Прямо с марша студбат угодил под шквал огня. Когда приближались сюда, впереди, в разливе хлебов на пригорке видели хуторок какой-то — хата, поветь, садик. Там командный пункт дивизии, именно туда их ведут. Хлеба стояли могучие, почти в рост человека. Тихо было, и курсанты даже слышали крик перепелов во ржи и видели аиста над хатой, а возле хаты — просвеченные солнцем высокие мальвы цветут, прекрасные, как девчата! И вдруг — черные гейзеры взрывов, все ближе удары мин в хлебах, бегут оттуда бойцы, окровавленные, в копоти, кричат что-то… Минометный налет, а они выстроены у садика, где им приказано ожидать осмотра, и стоят, пока из-под деревьев не налетел на них грузный мужчина — генеральские звезды в петлицах.
— Студбат! Чего застряли? — чуть ли не с кулаками набросился он на командиров. — В оборону! Ложитесь! Окапывайтесь! Вот здесь занимайте оборону!
Вмиг рассыпавшись вдоль сада, к которому прилегали хлеба, курсанты лежат теперь рядом с автоматчиками комендантской роты, никого и ничего не видят, кроме пшеницы, ржи и комьев земли, фонтаном взлетающих до самого солнца. А мины снова сверлят воздух, бьют сухими ударами, и студбатовцы прижимаются к земле в своих борозденках, шарахаются от каждого взрыва.
«Так вот она, война», — с горечью думал Колосовский, глубже втискиваясь в борозду.

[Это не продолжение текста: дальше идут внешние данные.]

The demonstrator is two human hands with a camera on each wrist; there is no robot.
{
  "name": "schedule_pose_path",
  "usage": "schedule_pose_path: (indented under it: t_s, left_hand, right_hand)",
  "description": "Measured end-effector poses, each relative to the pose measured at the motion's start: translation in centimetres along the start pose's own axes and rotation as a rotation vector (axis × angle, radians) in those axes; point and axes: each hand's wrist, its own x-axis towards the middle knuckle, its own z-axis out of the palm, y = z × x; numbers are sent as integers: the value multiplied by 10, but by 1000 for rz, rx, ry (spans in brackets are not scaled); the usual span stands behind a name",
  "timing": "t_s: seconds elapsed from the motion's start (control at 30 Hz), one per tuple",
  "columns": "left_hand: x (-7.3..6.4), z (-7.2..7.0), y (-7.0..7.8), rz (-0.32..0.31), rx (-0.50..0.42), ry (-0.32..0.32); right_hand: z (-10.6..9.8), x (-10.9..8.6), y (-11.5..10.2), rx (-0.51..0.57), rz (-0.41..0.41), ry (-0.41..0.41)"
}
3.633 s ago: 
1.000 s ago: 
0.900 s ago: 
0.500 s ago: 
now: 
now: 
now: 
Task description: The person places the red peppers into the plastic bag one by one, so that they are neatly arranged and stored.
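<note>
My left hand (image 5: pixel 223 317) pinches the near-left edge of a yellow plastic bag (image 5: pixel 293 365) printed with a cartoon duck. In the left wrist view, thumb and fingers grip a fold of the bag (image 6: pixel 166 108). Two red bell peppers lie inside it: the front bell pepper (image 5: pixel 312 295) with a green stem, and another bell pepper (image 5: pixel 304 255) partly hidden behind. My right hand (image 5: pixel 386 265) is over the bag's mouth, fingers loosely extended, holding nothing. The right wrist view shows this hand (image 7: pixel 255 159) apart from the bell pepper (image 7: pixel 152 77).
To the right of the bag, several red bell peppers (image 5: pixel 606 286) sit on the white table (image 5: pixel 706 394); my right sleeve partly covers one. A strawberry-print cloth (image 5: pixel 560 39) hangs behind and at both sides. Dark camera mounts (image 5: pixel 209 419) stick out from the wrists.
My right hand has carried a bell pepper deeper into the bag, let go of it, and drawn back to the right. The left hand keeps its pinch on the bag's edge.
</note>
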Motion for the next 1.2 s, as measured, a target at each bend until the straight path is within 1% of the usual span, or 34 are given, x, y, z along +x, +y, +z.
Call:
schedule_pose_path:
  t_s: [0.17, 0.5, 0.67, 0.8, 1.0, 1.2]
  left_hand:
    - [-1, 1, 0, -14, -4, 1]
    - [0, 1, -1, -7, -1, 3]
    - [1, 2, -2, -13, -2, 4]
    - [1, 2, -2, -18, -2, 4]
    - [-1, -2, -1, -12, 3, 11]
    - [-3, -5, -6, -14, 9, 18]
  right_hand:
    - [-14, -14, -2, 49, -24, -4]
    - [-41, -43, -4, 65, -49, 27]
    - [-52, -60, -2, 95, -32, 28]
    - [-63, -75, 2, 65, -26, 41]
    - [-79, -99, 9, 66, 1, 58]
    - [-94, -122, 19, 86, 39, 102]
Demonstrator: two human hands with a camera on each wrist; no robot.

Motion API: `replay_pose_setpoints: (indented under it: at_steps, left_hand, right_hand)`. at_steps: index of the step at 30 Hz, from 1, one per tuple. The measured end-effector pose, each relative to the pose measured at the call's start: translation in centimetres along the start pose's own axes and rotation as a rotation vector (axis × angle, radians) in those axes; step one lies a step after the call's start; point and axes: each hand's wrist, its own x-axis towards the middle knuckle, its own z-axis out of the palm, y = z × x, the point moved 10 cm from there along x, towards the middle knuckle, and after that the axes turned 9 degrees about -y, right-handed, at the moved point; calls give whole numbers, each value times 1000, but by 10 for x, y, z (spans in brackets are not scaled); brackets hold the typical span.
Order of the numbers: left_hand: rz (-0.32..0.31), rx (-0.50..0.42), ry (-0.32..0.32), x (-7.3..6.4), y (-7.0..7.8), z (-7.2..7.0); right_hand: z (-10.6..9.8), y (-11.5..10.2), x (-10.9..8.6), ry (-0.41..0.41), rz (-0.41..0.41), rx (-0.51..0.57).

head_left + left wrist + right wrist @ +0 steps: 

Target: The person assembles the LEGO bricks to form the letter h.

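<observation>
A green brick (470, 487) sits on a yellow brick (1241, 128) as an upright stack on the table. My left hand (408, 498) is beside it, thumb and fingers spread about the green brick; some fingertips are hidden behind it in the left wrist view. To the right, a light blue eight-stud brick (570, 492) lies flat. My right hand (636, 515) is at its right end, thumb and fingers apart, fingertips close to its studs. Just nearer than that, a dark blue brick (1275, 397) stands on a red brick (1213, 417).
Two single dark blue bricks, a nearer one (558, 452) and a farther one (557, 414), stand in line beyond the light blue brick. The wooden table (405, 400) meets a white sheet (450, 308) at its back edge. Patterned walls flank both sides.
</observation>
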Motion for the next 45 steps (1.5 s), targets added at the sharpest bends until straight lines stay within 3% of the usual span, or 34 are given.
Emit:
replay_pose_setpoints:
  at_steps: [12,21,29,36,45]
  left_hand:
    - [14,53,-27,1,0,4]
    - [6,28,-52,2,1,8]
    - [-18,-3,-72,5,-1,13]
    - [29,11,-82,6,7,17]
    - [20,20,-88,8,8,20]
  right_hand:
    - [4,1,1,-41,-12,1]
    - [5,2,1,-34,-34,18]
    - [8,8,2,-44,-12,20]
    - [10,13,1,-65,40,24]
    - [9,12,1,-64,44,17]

Неподалеку от Колосовского в той же борозде еще кто-то жмется — каска у самой земли. Степурины плечи.
— Ты живой?
— Живой.
А мины бьют, и неизвестно, кого из них накроет вот эта, что визжит и с сухим треском грохает где-то неподалеку. Шелестят, трещат колосья, кто-то подбегает, с разгону падает возле них — кто это? Залит кровью — кровь на лице, на гимнастерке. Колосовский с трудом узнает — Ярошенко с геофака.
— Мина! — хрипит он. — Упала вот так от меня, рукой мог бы достать. В плечо вот и в лицо… Глаза не выжгло? Я вижу? Я не слепой?
Колосовский, разорвав индивидуальный пакет, кое-как перевязал ему искромсанную скулу и направил к санитарам:
— В садике они. Беги!
И Ярошенко побежал, оставив после себя брызги крови на сухих комьях земли, на белой, вьющейся по стеблям повилике.
Обстрел усиливается. Вибрирует, пружинит от металлического свиста воздух. Это уже не мины — снаряды летят, проносятся, кажется, над самой головой, аж глохнешь от них, аж барабанные перепонки лопаются. Один из снарядов жахнул в хату, прямо в лицо ей, и с грохотом взрывается внутри, в самой сердцевине человеческого жилья. Еще один врезается под застреху, поднимает облако соломенной пыли, и вся крыша рушится, оседает, охваченная клубами дыма, пламенем, — уже нет ни подстриженной бахромы по углам, ни аистова гнезда с аистятами возле трубы, — одна только аистиха кружит в воздухе.